* **Work order**: Each line of the listing below must be retyped exactly, with images left out.

▬▬▬▬▬▬

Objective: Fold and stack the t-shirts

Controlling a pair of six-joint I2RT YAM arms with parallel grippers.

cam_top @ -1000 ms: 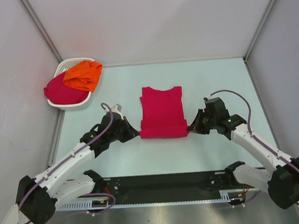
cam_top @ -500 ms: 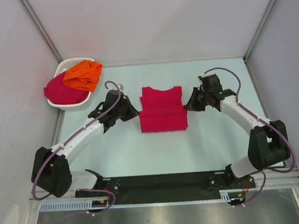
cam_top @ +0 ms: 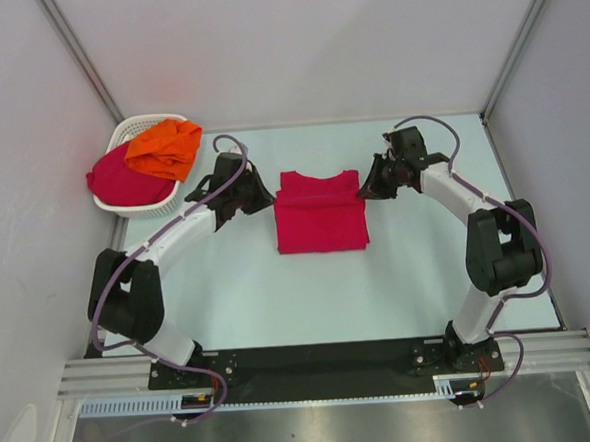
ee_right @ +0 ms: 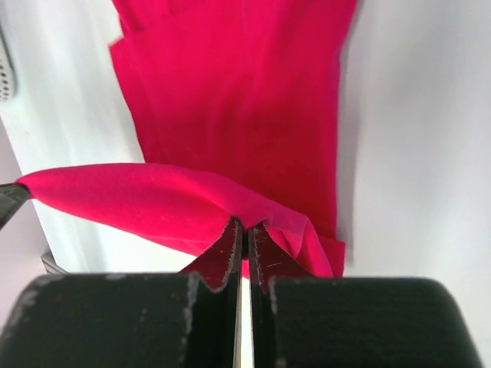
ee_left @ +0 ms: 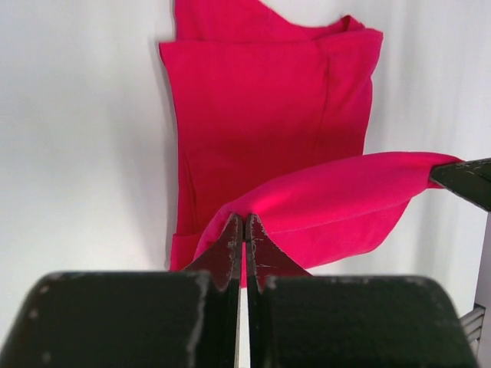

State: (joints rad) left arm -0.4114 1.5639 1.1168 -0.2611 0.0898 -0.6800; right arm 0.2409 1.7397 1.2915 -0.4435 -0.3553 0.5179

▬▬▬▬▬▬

* **Written response**:
Objective: Fold and stack the t-shirts

Controlling a pair of six-joint I2RT YAM arms with parallel grippers.

cam_top @ -1000 ms: 
cam_top @ -500 ms: 
cam_top @ +0 ms: 
ee_right @ +0 ms: 
ee_left @ +0 ms: 

State: (joints rad) left arm -0.4114 1.5639 1.1168 -0.2611 0.0898 -0.6800; right arm 0.2409 1.7397 1.2915 -0.4435 -0.3553 0.5179

That was the complete answer.